STORIA – Irlandesi schiavi

Un brivido di orrore ho sentito nel leggere un articolo che parlava della tratta di schiavi irlandesi.
Una cosa veramente mai udita. Ma non una bufala, (ne’ una fake news) perché documentata da seri studi storici.
Sulla tratta degli schiavi neri dall’Africa con destinazione il continente americano sia nord che sud abbiamo ampiamente sentito parlare. Il comportamento degli europei – per giunta di religione cristiana – è stato stigmatizzato in ogni possibile modo mentre su quello degli arabi mussulmani che la praticavano da secoli e che hanno alimentato il commercio europeo si è scritto molto meno.

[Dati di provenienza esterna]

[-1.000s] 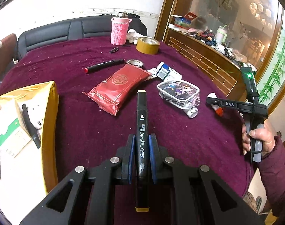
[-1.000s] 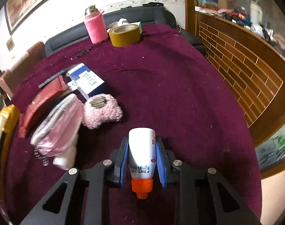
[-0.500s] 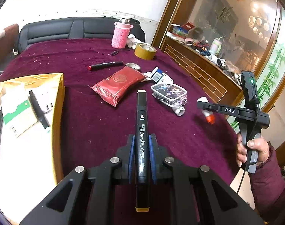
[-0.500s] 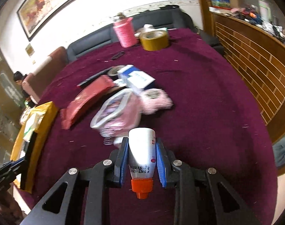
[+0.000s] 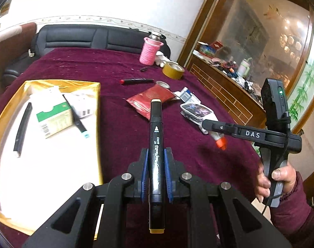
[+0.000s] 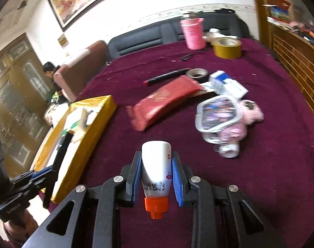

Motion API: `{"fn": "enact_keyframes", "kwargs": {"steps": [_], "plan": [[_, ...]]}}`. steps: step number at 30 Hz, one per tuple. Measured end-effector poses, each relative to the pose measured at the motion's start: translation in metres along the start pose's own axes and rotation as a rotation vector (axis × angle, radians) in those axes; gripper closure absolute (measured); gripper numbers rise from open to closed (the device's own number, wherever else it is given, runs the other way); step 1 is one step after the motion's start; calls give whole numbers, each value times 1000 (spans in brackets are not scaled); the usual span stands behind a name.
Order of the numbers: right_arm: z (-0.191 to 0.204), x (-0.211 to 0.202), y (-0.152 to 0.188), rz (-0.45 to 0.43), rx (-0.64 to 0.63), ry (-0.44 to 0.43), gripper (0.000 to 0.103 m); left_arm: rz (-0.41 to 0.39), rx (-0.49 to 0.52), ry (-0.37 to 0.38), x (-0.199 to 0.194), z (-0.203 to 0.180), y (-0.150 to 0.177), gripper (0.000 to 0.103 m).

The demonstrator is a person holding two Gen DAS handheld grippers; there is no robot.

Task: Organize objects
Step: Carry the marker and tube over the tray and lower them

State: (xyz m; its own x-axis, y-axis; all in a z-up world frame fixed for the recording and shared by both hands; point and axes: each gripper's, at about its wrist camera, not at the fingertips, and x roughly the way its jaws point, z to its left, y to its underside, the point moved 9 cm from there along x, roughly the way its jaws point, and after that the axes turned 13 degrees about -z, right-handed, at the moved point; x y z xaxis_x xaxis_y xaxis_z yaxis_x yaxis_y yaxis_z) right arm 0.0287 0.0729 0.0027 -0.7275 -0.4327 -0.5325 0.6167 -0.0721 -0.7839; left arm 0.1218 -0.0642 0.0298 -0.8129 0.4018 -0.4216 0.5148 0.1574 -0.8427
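Maroon tablecloth point(image 5: 119, 128), both claws tilted down.

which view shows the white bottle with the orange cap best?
Right wrist view. The white bottle with the orange cap fills the centre, clamped between the right gripper pads, label print visible. In the left wrist view that bottle is small and mostly hidden behind the gripper's black finger; mainly the cap shows.
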Motion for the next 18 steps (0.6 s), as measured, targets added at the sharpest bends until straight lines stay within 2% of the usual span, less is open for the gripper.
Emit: {"fn": "enact_keyframes", "kwargs": {"steps": [12, 18], "plan": [[109, 52, 0, 82, -62, -173, 73, -81, -109, -150, -39, 92, -18, 89], [151, 80, 7, 136, -87, -223, 73, -77, -157, -214, -43, 134, -17, 89]]}}
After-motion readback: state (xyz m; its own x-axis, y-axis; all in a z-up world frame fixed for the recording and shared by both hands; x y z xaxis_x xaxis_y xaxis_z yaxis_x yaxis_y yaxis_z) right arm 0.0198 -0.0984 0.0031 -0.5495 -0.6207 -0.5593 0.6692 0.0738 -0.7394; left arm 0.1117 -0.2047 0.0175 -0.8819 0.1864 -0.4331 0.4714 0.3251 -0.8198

Ma di una tratta di europei effettuata da altri europei non si sapeva nulla; (almeno io non ne sapevo nulla: se qualcuno dei nostri lettori ne fosse stato già a conoscenza sarei molto contento di conoscere il come e il quando è venuto a saperlo).

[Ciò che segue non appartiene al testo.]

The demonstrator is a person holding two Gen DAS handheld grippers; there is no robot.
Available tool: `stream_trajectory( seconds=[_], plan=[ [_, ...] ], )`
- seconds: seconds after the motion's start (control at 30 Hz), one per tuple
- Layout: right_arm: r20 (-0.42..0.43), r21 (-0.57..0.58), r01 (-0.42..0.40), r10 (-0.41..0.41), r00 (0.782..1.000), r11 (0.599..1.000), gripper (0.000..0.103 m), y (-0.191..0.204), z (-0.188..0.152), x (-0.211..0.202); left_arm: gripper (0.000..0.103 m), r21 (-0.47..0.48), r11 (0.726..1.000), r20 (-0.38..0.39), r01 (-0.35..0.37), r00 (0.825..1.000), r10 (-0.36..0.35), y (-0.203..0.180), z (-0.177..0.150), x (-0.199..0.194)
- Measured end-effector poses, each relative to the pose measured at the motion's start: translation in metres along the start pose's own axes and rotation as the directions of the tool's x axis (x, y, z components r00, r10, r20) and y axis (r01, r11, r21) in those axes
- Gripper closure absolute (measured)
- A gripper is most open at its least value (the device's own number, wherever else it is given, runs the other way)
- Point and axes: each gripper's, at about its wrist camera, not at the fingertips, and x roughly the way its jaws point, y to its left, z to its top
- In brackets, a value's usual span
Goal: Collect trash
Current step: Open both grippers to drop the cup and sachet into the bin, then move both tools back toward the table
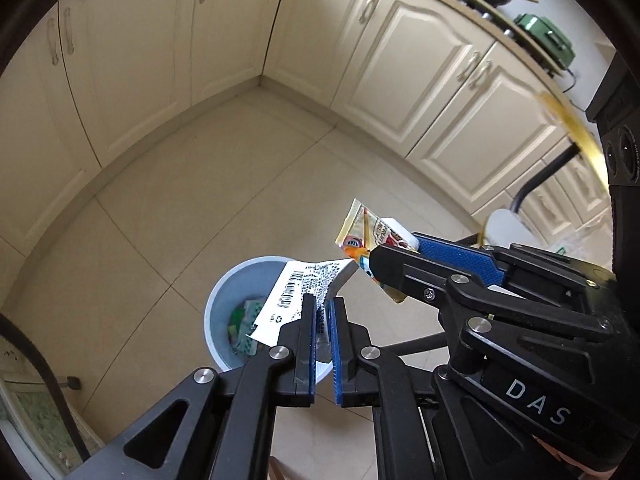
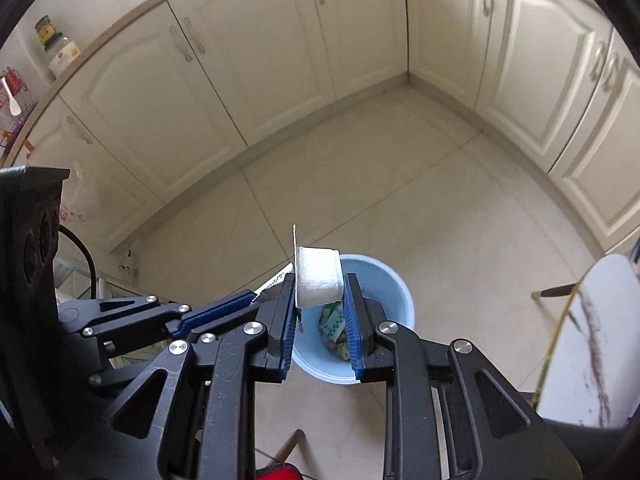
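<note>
Two grippers hang over a pale blue bin (image 1: 240, 316) on the tiled floor (image 1: 224, 184), each carrying a piece of trash.

From the left wrist camera, the left gripper (image 1: 325, 320) has its blue-padded fingers pinched on a white wrapper (image 1: 296, 292) that juts up and to the left, above the bin's mouth. A barcode and a recycling mark are printed on the wrapper; the lines of small text are too fine to read. Just to the right, the right gripper (image 1: 400, 254) holds a small tub with a colourful foil lid (image 1: 362, 236); the lid's lettering is blurred. The letters "DAS" show on the right gripper's body. Green and white packets already lie in the bin.

From the right wrist camera, the right gripper (image 2: 320, 300) is clamped on the white tub (image 2: 318, 282), turned on its side with the lid edge against the left finger. The bin (image 2: 394, 292) sits directly beneath, partly hidden by the fingers. The left gripper (image 2: 260, 298) comes in from the left, and its wrapper is barely seen.

My worry is the light wrapper: let go from this height, it could flutter and land on the floor beside the bin. The two grippers are close together, so a release might also knock one item against the other tool.
</note>
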Motion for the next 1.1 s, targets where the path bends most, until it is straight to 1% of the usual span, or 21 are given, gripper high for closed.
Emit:
stream_trajectory(
  seconds=[0.07, 0.1, 0.13, 0.17, 0.2, 0.27, 0.33, 0.37, 0.47, 0.53, 0.6, 0.67, 0.7, 0.8, 0.87, 0.9, 0.93, 0.97, 1.0, 1.03, 1.1],
  plan=[
    [-0.016, 0.005, -0.003, 0.003, 1.000, 1.000, 0.076, -0.002, 0.003, 0.011, 0.096, -0.018, 1.000, -0.015, 0.003, 1.000, -0.004, 0.008, 0.005, 0.007],
    [-0.020, 0.007, -0.007, 0.007, 1.000, 1.000, 0.075, -0.002, 0.002, 0.013, 0.095, -0.020, 1.000, -0.020, 0.000, 1.000, 0.000, 0.003, 0.014, 0.013],
    [-0.021, 0.009, -0.008, 0.008, 1.000, 1.000, 0.075, -0.002, 0.002, 0.015, 0.091, -0.021, 1.000, -0.024, -0.009, 1.000, 0.008, 0.001, 0.021, 0.017],
    [-0.023, 0.004, -0.008, 0.008, 1.000, 1.000, 0.074, 0.000, 0.003, 0.017, 0.085, -0.022, 1.000, -0.027, -0.018, 0.999, 0.018, 0.001, 0.024, 0.019],
    [-0.022, 0.000, -0.008, 0.008, 1.000, 1.000, 0.069, 0.001, 0.003, 0.017, 0.082, -0.025, 0.999, -0.028, -0.024, 0.999, 0.023, 0.002, 0.026, 0.019],
    [-0.016, -0.007, -0.005, 0.005, 1.000, 1.000, 0.060, 0.003, 0.003, 0.017, 0.067, -0.038, 0.999, -0.029, -0.031, 0.999, 0.030, -0.002, 0.029, 0.022],
    [-0.006, -0.009, 0.000, 0.000, 1.000, 1.000, 0.059, 0.004, 0.007, 0.014, 0.058, -0.051, 0.998, -0.036, -0.032, 0.999, 0.030, -0.001, 0.029, 0.020],
    [0.000, -0.013, 0.002, -0.002, 1.000, 1.000, 0.059, 0.005, 0.007, 0.012, 0.055, -0.056, 0.998, -0.034, -0.037, 0.999, 0.035, -0.007, 0.033, 0.022],
    [0.025, -0.014, 0.011, -0.010, 1.000, 1.000, 0.058, 0.009, 0.009, -0.001, 0.053, -0.069, 0.995, -0.005, -0.066, 0.998, 0.066, -0.018, 0.035, 0.009],
    [0.057, -0.023, 0.032, -0.031, 0.998, 0.999, 0.057, 0.014, 0.010, -0.015, 0.051, -0.073, 0.993, 0.032, -0.095, 0.995, 0.098, -0.024, 0.036, -0.009],
    [0.108, -0.031, 0.054, -0.050, 0.993, 0.998, 0.053, 0.019, 0.009, -0.038, 0.050, -0.074, 0.990, 0.091, -0.122, 0.987, 0.129, -0.031, 0.039, -0.040],
    [0.164, -0.033, 0.060, -0.054, 0.985, 0.998, 0.051, 0.024, 0.009, -0.066, 0.040, -0.075, 0.987, 0.146, -0.141, 0.978, 0.151, -0.041, 0.037, -0.065],
    [0.201, -0.033, 0.067, -0.059, 0.978, 0.997, 0.046, 0.027, 0.008, -0.083, 0.038, -0.071, 0.986, 0.190, -0.153, 0.968, 0.164, -0.047, 0.037, -0.085],
    [0.298, -0.026, 0.068, -0.058, 0.953, 0.997, 0.034, 0.031, 0.004, -0.134, 0.035, -0.053, 0.985, 0.277, -0.166, 0.945, 0.174, -0.065, 0.033, -0.132],
    [0.366, -0.016, 0.085, -0.074, 0.928, 0.996, 0.033, 0.030, -0.003, -0.173, 0.027, -0.045, 0.984, 0.337, -0.173, 0.925, 0.178, -0.081, 0.031, -0.164],
    [0.393, -0.015, 0.085, -0.073, 0.917, 0.996, 0.031, 0.029, -0.006, -0.189, 0.026, -0.040, 0.984, 0.375, -0.176, 0.910, 0.178, -0.091, 0.029, -0.179],
    [0.421, -0.011, 0.084, -0.071, 0.904, 0.996, 0.026, 0.029, -0.011, -0.207, 0.022, -0.035, 0.983, 0.403, -0.178, 0.898, 0.177, -0.102, 0.025, -0.186],
    [0.452, -0.002, 0.093, -0.082, 0.888, 0.996, 0.013, 0.027, -0.015, -0.226, 0.017, -0.024, 0.983, 0.435, -0.181, 0.884, 0.173, -0.114, 0.022, -0.198],
    [0.491, 0.010, 0.111, -0.101, 0.865, 0.994, 0.004, 0.024, -0.022, -0.249, 0.015, -0.009, 0.984, 0.477, -0.179, 0.864, 0.162, -0.129, 0.020, -0.215],
    [0.531, 0.019, 0.122, -0.113, 0.840, 0.992, 0.005, 0.021, -0.030, -0.272, 0.010, 0.004, 0.985, 0.501, -0.175, 0.852, 0.149, -0.135, 0.015, -0.226],
    [0.582, 0.045, 0.139, -0.139, 0.802, 0.989, 0.006, 0.010, -0.045, -0.308, 0.006, 0.041, 0.986, 0.565, -0.164, 0.817, 0.112, -0.164, 0.009, -0.247]
  ],
)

Eppure così è stato. E per un tempo piuttosto lungo.
Il primo documento di “vendita” di schiavi irlandesi è datato 1612 e la tratta è ancora attestata alla fine del 1700.
Chi erano gli schiavisti? Schiavisti gli inglesi protestanti e schiavi gli irlandesi cattolici.
Il primo a prendere questa iniziativa fu Giacomo I, dopo la guerra di religione che aveva insanguinato il Regno, per punire i ribelli e per soddisfare la richiesta dì manodopera da parte del Nuovo Mondo.
Qualche numero può dare un’idea del fenomeno: dal 1641 al 1652 gli irlandesi venduti come schiavi furono 300.000, a partire dal 1650 i bambini tra i dieci e i quattordici anni deportati e venduti come schiavi, insieme alle loro madri, in Virginia e New England furono oltre 100.000.
Altri dettagli sono raccapriccianti.
Le donne furono usate come fornitrici di sesso e per “produrre” mulatti attraverso l’accoppiamento con schiavi neri. Questa pratica, economicamente più conveniente rispetto all’importazione di schiavi neri, fu proibita da una certa data in poi proprio per non danneggiare il commercio degli schiavi neri.
Nelle navi da trasporto gli schiavi venivano imbarcati in un numero tale che non era possibile stendersi per dormire senza mettersi l’uno sull’altro. La mortalità lungo il viaggio era elevatissima, ma gli armatori non se ne curavano più di tanto, il viaggio di trasporto degli schiavi serviva infatti solo ad evitare il “ritorno a vuoto” dall’Inghilterra al Nuovo Mondo.
E in caso di difficoltà non c’era problema a liberarsi di parte del carico gettandolo a mare.
Ci sono testimonianze che documentano come nel 1798 vennero gettati nell’Oceano Atlantico ancora vivi 1.302 schiavi per avere più cibo a disposizione per l’equipaggio.
Il “prezzo” di uno schiavo bianco era molto inferiore a quello di uno schiavo nero (circa un decimo) sia per la minore resistenza fisica, sia per il minore “costo” – viaggio più breve e catena di approvvigionamento più corta dato che i neri, a differenza degli irlandesi, dovevano essere acquistati dagli arabi che li “fornivano”.
Per chi volesse saperne di più segnalo il libro ” White Cargo: The Forgotten History of Britain’s White Slave in America” di Don Jordan e Michael Walsh , ancora reperibile su Amazon, dal quale molte delle cose qui scritte sono state tratte.
Che dire di fronte a tante nefandezze? Oltre a “comprendere” il risentimento che molti irlandesi provano nei confronti degli inglesi, con una certa amarezza viene fatto di rilevare che la tratta degli schiavi non è questione di razzismo ma, ahimè, è manifestazione della malvagità alla quale può giungere l’essere umano soprattutto quando a comandare è il portafoglio.